TASK GOAL: Write each of the records out again exactly.

*** Opening of DATA FOR ANALYSIS ***

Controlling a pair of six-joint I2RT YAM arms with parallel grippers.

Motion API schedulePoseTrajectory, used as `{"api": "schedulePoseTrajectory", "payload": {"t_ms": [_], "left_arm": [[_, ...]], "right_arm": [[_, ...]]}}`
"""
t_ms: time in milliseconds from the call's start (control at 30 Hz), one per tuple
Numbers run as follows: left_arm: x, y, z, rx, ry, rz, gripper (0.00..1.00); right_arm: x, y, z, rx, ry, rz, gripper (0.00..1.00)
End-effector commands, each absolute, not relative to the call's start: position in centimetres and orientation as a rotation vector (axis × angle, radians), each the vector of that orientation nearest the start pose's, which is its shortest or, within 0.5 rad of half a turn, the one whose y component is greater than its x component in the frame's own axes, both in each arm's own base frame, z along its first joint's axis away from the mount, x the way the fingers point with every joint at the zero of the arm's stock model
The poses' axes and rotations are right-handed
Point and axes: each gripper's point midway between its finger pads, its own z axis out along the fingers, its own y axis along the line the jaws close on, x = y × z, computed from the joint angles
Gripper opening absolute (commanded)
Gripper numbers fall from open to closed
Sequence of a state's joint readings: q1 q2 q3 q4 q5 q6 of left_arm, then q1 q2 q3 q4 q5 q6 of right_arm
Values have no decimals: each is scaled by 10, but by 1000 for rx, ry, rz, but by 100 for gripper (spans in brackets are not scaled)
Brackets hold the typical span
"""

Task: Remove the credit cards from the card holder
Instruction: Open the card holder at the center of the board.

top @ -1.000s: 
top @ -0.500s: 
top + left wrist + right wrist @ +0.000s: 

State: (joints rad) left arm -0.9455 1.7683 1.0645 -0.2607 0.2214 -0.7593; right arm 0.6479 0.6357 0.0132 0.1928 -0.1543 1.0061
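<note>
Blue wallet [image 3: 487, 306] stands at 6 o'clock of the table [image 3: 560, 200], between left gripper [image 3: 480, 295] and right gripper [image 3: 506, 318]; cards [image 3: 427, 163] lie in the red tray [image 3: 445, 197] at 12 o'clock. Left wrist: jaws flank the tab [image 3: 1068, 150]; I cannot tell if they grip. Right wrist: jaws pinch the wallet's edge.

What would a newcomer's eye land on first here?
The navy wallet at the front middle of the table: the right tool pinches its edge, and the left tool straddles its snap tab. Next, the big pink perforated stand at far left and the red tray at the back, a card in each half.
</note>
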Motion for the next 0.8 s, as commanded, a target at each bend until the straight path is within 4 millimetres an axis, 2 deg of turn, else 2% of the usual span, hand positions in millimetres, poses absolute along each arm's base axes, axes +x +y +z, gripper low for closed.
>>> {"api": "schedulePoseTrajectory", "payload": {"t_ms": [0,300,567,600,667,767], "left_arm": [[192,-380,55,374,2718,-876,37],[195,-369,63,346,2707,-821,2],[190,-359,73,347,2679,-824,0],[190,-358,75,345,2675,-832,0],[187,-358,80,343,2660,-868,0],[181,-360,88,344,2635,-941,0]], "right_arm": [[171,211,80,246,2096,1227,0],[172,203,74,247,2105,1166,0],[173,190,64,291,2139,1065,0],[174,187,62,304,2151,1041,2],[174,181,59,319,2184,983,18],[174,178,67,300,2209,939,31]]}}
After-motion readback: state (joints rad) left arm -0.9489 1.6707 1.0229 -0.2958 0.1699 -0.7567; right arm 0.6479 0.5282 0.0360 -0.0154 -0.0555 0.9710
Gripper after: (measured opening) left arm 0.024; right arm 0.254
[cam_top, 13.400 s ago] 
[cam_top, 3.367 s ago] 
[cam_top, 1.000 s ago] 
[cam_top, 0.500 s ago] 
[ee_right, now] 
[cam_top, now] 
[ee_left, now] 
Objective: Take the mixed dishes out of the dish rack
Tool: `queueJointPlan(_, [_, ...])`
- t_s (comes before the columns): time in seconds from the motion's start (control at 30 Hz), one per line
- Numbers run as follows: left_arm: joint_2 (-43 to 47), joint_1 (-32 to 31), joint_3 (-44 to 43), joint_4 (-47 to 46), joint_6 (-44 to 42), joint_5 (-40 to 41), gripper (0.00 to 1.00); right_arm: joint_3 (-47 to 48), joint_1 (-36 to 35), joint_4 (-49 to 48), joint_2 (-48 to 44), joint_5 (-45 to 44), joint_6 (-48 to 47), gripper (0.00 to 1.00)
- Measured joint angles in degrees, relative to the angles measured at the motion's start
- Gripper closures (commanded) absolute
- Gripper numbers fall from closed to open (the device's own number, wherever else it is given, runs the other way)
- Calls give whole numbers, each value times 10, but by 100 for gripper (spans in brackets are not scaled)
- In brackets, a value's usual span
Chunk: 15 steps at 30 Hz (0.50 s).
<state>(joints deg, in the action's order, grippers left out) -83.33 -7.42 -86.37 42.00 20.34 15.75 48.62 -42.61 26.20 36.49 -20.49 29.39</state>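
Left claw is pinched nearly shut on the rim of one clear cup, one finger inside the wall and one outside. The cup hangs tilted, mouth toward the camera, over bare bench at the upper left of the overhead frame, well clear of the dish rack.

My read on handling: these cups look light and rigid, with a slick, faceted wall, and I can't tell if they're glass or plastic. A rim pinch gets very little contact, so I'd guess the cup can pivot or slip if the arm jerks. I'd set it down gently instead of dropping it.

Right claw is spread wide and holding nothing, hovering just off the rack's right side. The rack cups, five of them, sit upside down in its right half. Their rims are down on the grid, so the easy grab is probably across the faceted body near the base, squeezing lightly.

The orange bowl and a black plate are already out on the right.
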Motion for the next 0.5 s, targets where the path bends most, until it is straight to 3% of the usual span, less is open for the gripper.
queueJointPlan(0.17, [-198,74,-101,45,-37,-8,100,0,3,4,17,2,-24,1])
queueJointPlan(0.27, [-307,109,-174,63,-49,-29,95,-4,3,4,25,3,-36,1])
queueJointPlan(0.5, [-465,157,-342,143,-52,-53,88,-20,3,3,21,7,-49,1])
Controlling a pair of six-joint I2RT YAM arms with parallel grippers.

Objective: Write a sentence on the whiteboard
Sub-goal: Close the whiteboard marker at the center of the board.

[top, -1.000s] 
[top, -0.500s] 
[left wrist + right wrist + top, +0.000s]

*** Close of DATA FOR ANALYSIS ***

RESULT:
Controlling a pair of six-joint I2RT YAM arms with parallel grippers.

Motion API schedulePoseTrajectory, used as `{"api": "schedulePoseTrajectory", "payload": {"t_ms": [_], "left_arm": [[_, ...]], "right_arm": [[_, ...]]}}`
"""
t_ms: time in milliseconds from the call's start (control at 30 Hz), one per tuple
Numbers run as follows: left_arm: x, y, z, rx, ry, rz, gripper (0.00..1.00); right_arm: x, y, z, rx, ry, rz, gripper (0.00..1.00)
End-effector commands, each absolute, not relative to the call's start: position in centimetres and orientation as a rotation vector (axis × angle, radians), each the vector of that orientation nearest the start pose's, which is its shortest or, within 0.5 rad of half a turn, the one whose y component is greater than its x component in the frame's own axes, both in each arm's own base frame, z along its first joint's axis away from the mount, x the way the fingers point with every joint at the zero of the arm's stock model
The poses' axes and rotations are right-handed
Point and axes: each gripper's point midway between its finger pads, its own z axis out along the fingers, its own y axis along the line the jaws close on, x = y × z, computed from the joint angles
Gripper opening absolute (commanded)
Gripper numbers fall from open to closed
Sequence of a state's joint readings: q1 q2 q3 q4 q5 q6 of left_arm, then q1 q2 q3 q4 q5 q6 of right_arm
Values have no decimals: each is scaled by 10, but by 1000 for rx, ry, rz, but by 100 for gripper (spans in brackets are not scaled)
Brackets hold the typical span
"""

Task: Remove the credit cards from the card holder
Instruction: Open the card holder at the center of the board.

top @ -1.000s: 
top @ -0.500s: 
top + left wrist + right wrist @ +0.000s: 

State: (joints rad) left arm -0.9455 1.7683 1.0645 -0.2607 0.2214 -0.7593; right arm 0.6479 0.6357 0.0132 0.1928 -0.1543 1.0061
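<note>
Blue wallet [image 3: 487, 306] stands at 6 o'clock of the table [image 3: 560, 200], between left gripper [image 3: 480, 295] and right gripper [image 3: 506, 318]; cards [image 3: 427, 163] lie in the red tray [image 3: 445, 197] at 12 o'clock. Left wrist: jaws flank the tab [image 3: 1068, 150]; I cannot tell if they grip. Right wrist: jaws pinch the wallet's edge.

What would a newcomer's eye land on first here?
The navy wallet at the front middle of the table: the right tool pinches its edge, and the left tool straddles its snap tab. Next, the big pink perforated stand at far left and the red tray at the back, a card in each half.
</note>
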Motion for the next 0.8 s, as commanded, a target at each bend until the straight path is within 4 millimetres an axis, 2 deg of turn, else 2% of the usual span, hand positions in millimetres, poses absolute along each arm's base axes, axes +x +y +z, gripper low for closed.
>>> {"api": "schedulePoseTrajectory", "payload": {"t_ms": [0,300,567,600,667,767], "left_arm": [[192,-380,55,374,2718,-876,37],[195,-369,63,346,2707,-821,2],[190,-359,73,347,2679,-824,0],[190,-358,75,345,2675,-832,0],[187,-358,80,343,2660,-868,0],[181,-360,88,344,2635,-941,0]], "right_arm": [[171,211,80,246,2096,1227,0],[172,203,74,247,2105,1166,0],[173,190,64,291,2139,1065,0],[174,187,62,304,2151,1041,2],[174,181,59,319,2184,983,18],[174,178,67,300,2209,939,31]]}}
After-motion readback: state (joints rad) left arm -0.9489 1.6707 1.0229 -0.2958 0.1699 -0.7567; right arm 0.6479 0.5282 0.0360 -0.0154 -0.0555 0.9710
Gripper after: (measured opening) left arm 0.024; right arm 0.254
[cam_top, 13.400 s ago] 
[cam_top, 3.367 s ago] 
[cam_top, 1.000 s ago] 
[cam_top, 0.500 s ago] 
[ee_right, now] 
[cam_top, now] 
[ee_left, now] 
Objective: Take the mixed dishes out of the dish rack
Tool: `queueJointPlan(_, [_, ...])`
- t_s (comes before the columns): time in seconds from the motion's start (control at 30 Hz), one per line
- Numbers run as follows: left_arm: joint_2 (-43 to 47), joint_1 (-32 to 31), joint_3 (-44 to 43), joint_4 (-47 to 46), joint_6 (-44 to 42), joint_5 (-40 to 41), gripper (0.00 to 1.00); right_arm: joint_3 (-47 to 48), joint_1 (-36 to 35), joint_4 (-49 to 48), joint_2 (-48 to 44), joint_5 (-45 to 44), joint_6 (-48 to 47), gripper (0.00 to 1.00)
- Measured joint angles in degrees, relative to the angles measured at the motion's start
- Gripper closures (commanded) absolute
- Gripper numbers fall from closed to open (the device's own number, wherever else it is given, runs the other way)
- Calls give whole numbers, each value times 10, but by 100 for gripper (spans in brackets are not scaled)
- In brackets, a value's usual span
Chunk: 15 steps at 30 Hz (0.50 s).
<state>(joints deg, in the action's order, grippers left out) -83.33 -7.42 -86.37 42.00 20.34 15.75 48.62 -42.61 26.20 36.49 -20.49 29.39</state>
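Left claw is pinched nearly shut on the rim of one clear cup, one finger inside the wall and one outside. The cup hangs tilted, mouth toward the camera, over bare bench at the upper left of the overhead frame, well clear of the dish rack.

My read on handling: these cups look light and rigid, with a slick, faceted wall, and I can't tell if they're glass or plastic. A rim pinch gets very little contact, so I'd guess the cup can pivot or slip if the arm jerks. I'd set it down gently instead of dropping it.

Right claw is spread wide and holding nothing, hovering just off the rack's right side. The rack cups, five of them, sit upside down in its right half. Their rims are down on the grid, so the easy grab is probably across the faceted body near the base, squeezing lightly.

The orange bowl and a black plate are already out on the right.
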Motion for the next 0.5 s, targets where the path bends most, until it is straight to 3% of the usual span, less is open for the gripper.
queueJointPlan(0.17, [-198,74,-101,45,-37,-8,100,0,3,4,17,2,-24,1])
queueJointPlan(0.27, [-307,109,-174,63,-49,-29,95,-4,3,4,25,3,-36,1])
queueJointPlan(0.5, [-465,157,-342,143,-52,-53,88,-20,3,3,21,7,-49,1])
Controlling a pair of six-joint I2RT YAM arms with parallel grippers.

Objective: Write a sentence on the whiteboard
Sub-goal: Close the whiteboard marker at the center of the board.

[top, -1.000s] 
[top, -0.500s] 
[left wrist + right wrist + top, +0.000s]

No more work is needed on this exercise.